付き人を務めることは幕下以下の力士の義務であり、相撲部屋のルールに従う必要があります。
ただし、以下のような正当な理由がある場合は例外もあります。
- 怪我や病気で付き人の業務が物理的に不可能な場合
- 自分の取組や稽古の時間と重なる場合(本場所出場中など)
- 極めて深刻な人間関係の問題がある場合
付き人を拒否することは、相撲界の秩序を乱す行為と見なされ、親方から厳しく叱責されることになります。
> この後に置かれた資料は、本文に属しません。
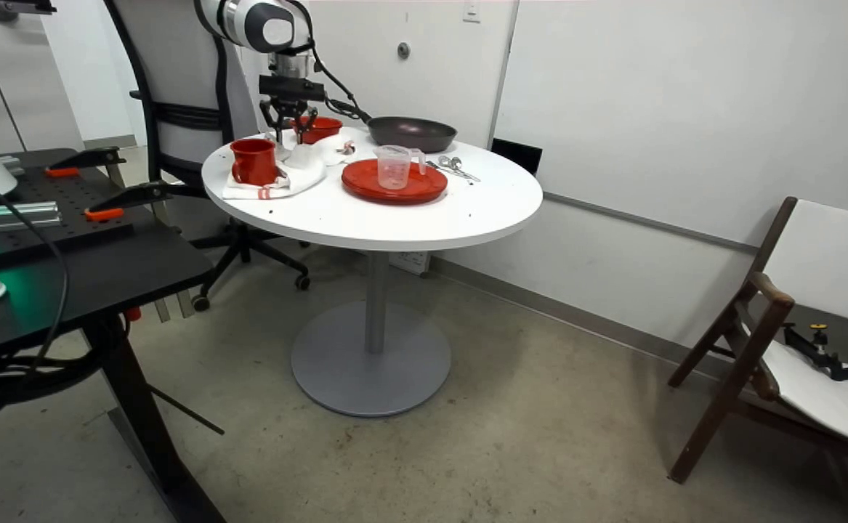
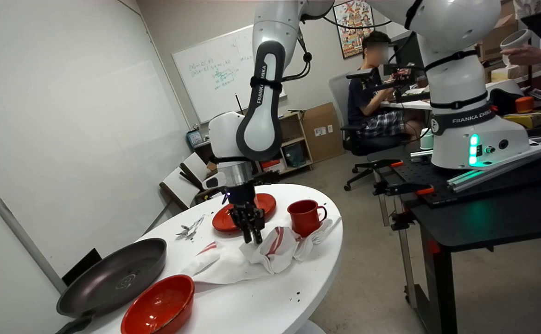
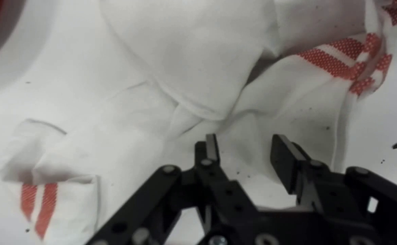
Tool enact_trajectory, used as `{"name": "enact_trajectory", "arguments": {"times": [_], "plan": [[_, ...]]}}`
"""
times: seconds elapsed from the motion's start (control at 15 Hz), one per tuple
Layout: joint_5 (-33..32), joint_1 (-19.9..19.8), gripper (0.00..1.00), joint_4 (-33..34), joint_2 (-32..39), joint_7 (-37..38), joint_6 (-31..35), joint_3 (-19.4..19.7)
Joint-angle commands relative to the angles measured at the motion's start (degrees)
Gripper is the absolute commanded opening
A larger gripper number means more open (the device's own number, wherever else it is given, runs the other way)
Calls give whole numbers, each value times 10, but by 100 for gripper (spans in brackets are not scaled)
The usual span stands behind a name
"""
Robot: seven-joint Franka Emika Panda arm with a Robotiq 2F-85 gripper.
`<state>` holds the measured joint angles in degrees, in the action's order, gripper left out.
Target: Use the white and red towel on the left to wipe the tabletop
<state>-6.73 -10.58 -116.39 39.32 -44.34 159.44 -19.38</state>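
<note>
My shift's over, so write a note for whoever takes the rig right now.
Gripper: open, nothing visibly pinched, over the white and red towel; contact unclear.
Towel: crumpled on the round white tabletop by the red mug, perhaps partly under it.
Done: can't tell if any wiping has happened; dark specks lie on the tabletop.
Left: likely grip the towel and wipe the specks, minding the mug.

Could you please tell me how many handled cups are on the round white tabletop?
2: a red mug with the white and red towel showing around its base, and a clear measuring cup on a red plate. The robot arm may hide others.
</note>
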Motion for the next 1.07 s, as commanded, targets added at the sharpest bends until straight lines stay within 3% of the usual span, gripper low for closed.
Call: {"name": "enact_trajectory", "arguments": {"times": [0.0, 0.2, 0.47, 0.67, 0.73, 0.8, 0.87, 1.0], "plan": [[31, -36, 77, -17, -61, -28, -1, -27], [55, -47, 99, -40, -132, -31, -44, -30], [114, -43, 100, -101, -264, -27, -121, -8], [206, -30, 100, -151, -362, -63, -156, 5], [220, -63, 100, -172, -395, -68, -164, -29], [251, -59, 100, -192, -429, -87, -176, -28], [280, 7, 100, -212, -463, -95, -187, 32], [289, 51, 100, -260, -528, -78, -200, 67]]}}
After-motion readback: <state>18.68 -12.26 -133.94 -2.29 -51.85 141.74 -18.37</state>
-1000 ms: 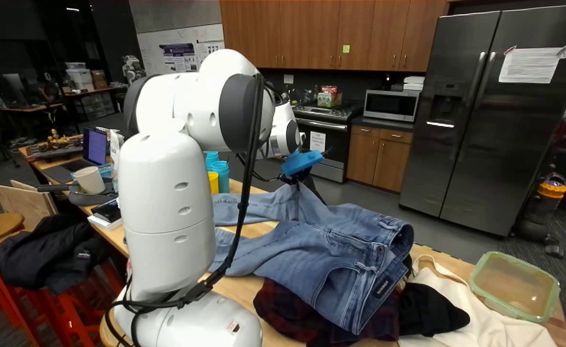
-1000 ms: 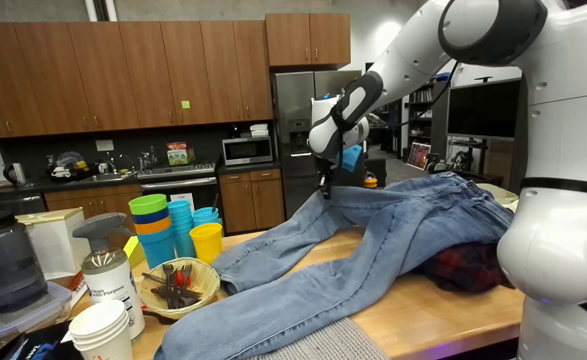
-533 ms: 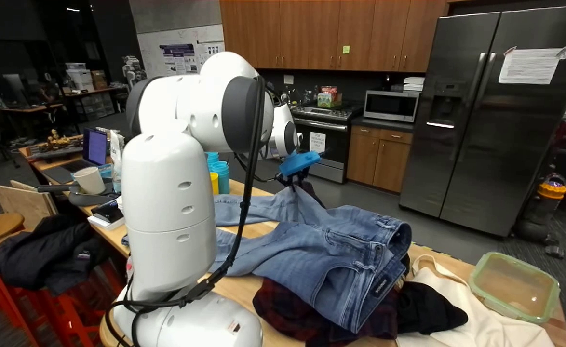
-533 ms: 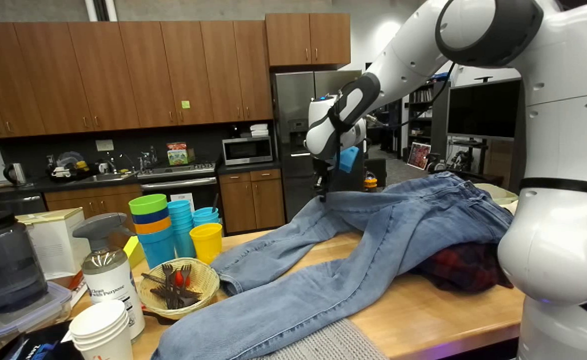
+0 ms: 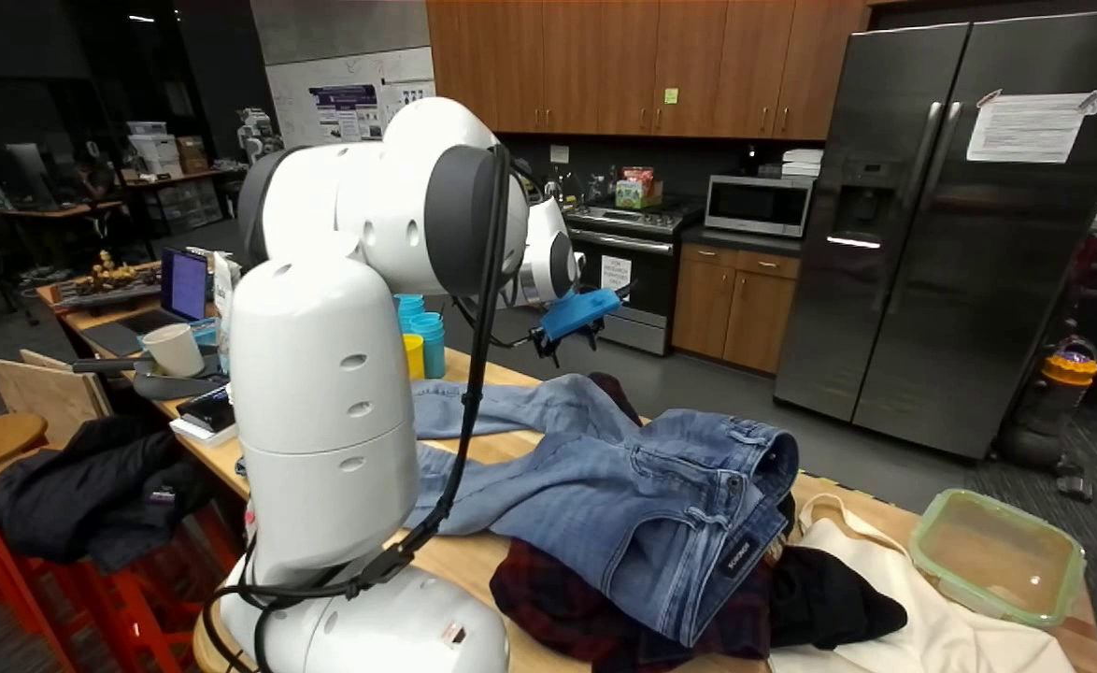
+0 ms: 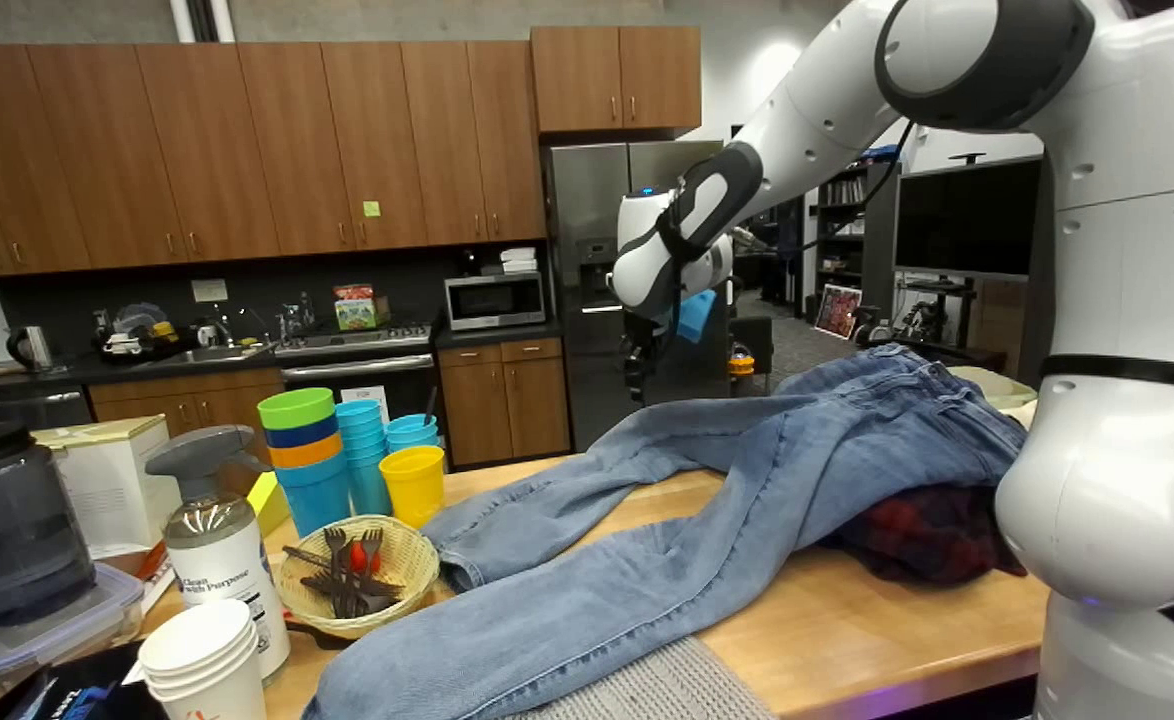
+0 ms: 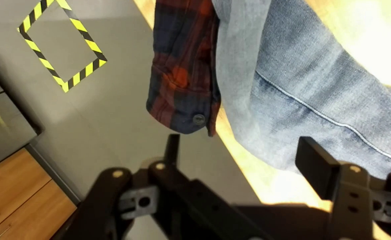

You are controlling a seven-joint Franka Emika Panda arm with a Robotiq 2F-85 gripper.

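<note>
My gripper (image 7: pixel 238 143) is open over the table's edge, its two dark fingers wide apart with nothing between them. In both exterior views the gripper (image 5: pixel 574 353) hangs a short way above the blue jeans (image 5: pixel 595 449), apart from them. The jeans (image 6: pixel 747 450) lie spread along the table, legs toward the cups and waistband at the far end from them. A red and dark blue plaid shirt (image 5: pixel 558 598) is partly hidden underneath. In the wrist view, its buttoned sleeve cuff (image 7: pixel 182 100) sticks out past the table edge, beside the jeans' leg (image 7: pixel 298 83).
Near the jeans' legs stand a basket (image 6: pixel 417 560) of dark forks, a yellow cup (image 6: pixel 413 485), stacked coloured cups (image 6: pixel 312 495) and a spray bottle (image 6: pixel 227 590). Black cloth (image 5: pixel 833 603), cream cloth (image 5: pixel 960 636) and a green-rimmed container (image 5: pixel 997 556) lie beyond the waistband.
The gripper has opened and let go of the jeans' leg it was pinching. The raised fold of denim has dropped and flattened onto the table. The arm has barely shifted.
</note>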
付き人制度は、若手力士が必ず通る道であり、将来関取になるための重要な修行と位置づけられています。
まとめ|付き人制度は相撲界の伝統を支える修行の場

相撲の付き人制度は、若手力士が関取を支えながら自らも成長する伝統的な修行制度です。
この記事で解説した重要なポイントをまとめます。
- 付き人とは:幕下以下の力士が十両以上の関取の身の回りの世話やサポートを行う役割
- 仕事内容:身の回りの世話、食事準備、稽古補助、入浴サポート、移動同行、支度部屋業務、部屋の雑用など多岐にわたる
- 1日のスケジュール:早朝5時から深夜まで働き、本場所中や巡業中はさらに多忙になる
- 給料:幕下以下の力士には月給は支給されず、場所手当のみ
- 卒業条件:十両に昇進して関取になることで付き人を卒業できる
- 平均期間:付き人を務める期間は平均5〜7年程度
- 成長への影響:関取の所作を学び、忍耐力と人間関係構築力が身につき、将来のキャリアに繋がる
付き人制度は厳しく辛い面もありますが、力士として成長するための貴重な修行期間です。
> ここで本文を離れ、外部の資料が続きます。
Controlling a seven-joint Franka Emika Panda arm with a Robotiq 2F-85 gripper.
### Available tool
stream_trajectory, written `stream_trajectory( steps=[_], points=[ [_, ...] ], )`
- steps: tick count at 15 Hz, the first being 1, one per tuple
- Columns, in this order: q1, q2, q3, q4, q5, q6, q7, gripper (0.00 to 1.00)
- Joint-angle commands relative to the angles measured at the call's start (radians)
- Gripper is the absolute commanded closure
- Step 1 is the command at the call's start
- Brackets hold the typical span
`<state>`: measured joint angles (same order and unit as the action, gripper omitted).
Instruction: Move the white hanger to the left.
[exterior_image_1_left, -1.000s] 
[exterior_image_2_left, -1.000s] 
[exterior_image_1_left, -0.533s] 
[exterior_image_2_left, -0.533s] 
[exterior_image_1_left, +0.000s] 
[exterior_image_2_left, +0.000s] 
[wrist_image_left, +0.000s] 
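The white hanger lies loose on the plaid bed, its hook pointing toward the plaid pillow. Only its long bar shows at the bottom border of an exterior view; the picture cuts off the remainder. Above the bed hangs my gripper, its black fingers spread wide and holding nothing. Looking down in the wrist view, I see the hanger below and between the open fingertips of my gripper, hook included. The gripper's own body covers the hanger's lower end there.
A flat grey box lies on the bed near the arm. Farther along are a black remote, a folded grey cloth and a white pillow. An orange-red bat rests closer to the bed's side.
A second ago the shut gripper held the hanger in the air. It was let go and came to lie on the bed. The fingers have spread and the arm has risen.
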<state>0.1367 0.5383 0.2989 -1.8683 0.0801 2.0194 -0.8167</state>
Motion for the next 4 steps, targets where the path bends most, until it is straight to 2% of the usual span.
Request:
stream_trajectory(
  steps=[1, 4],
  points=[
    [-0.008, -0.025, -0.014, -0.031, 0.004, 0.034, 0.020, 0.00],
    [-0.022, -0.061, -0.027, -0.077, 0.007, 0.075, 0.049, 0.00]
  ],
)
多くの横綱や大関も、かつては付き人として苦労した経験を持っています。
テレビでは映らない付き人たちの献身的な働きがあってこそ、関取たちは最高のパフォーマンスを発揮できるのです。
大相撲を観戦する際は、土俵上の力士だけでなく、その裏で支える付き人たちの存在にも思いを馳せてみてはいかがでしょうか。
相撲をもっと深く知りたい方へ【関連情報】

付き人制度について理解が深まったら、実際に相撲の世界をもっと身近に感じてみませんか。
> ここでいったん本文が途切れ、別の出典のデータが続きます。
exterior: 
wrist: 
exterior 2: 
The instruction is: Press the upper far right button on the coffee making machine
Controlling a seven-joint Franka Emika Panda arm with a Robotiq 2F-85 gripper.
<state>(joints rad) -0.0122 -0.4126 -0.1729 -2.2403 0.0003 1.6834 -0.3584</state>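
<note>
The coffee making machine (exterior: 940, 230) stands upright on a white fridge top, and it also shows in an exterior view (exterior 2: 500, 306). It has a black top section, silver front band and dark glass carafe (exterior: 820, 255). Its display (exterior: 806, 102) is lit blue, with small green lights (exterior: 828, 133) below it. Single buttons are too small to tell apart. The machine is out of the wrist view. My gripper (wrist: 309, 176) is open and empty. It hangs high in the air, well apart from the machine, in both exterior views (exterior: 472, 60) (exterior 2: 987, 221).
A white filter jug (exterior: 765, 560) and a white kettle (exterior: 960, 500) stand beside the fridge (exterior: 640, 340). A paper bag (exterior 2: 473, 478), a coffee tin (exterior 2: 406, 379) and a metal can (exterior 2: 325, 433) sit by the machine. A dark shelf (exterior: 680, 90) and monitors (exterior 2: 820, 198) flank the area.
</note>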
ここでは、相撲をより深く知るための方法をご紹介します。
朝稽古見学で付き人の働きを間近で見よう
多くの相撲部屋では、朝稽古を一般公開しています。
朝稽古見学では、関取の稽古だけでなく、付き人たちが働く様子も間近で観察できます。
朝稽古見学のポイントは以下の通りです。
- 見学時間:早朝6時〜10時頃(部屋によって異なる)
- 予約:事前予約が必要な部屋と不要な部屋がある(公式サイトで確認)
- マナー:静かに見学し、稽古の邪魔にならないよう注意
- 撮影:部屋によって撮影可否が異なるため事前確認が必須
- 服装:カジュアルすぎない服装が望ましい
朝稽古見学では、付き人が土俵を整備する様子や、関取にタオルを渡す姿、ぶつかり稽古の相手を務める姿などを見ることができます。
テレビでは決して見られない相撲の裏側を体験できる貴重な機会です。
相撲の裏側がわかるおすすめ書籍
相撲の世界をもっと深く知りたい方には、以下のような書籍がおすすめです。
『相撲部屋のおきて』
元力士が語る相撲部屋の日常生活や付き人時代のエピソードが詳しく書かれています。
『大相撲の見方』
相撲の番付制度、本場所の仕組み、力士の生活など、相撲の基礎知識を網羅した入門書です。
『力士の一日』
関取と若手力士、それぞれの1日のスケジュールを詳細に紹介した書籍です。
これらの書籍を読むことで、付き人制度の背景にある相撲界の文化や伝統をより深く理解できます。
また、日本相撲協会の公式サイトでは、力士名鑑や本場所の情報、相撲の歴史などが詳しく掲載されています。
相撲の魅力は、土俵上の取組だけでなく、力士たちの日常生活や人間ドラマにもあります。
付き人制度を理解することで、大相撲の観戦がより一層楽しくなるはずです。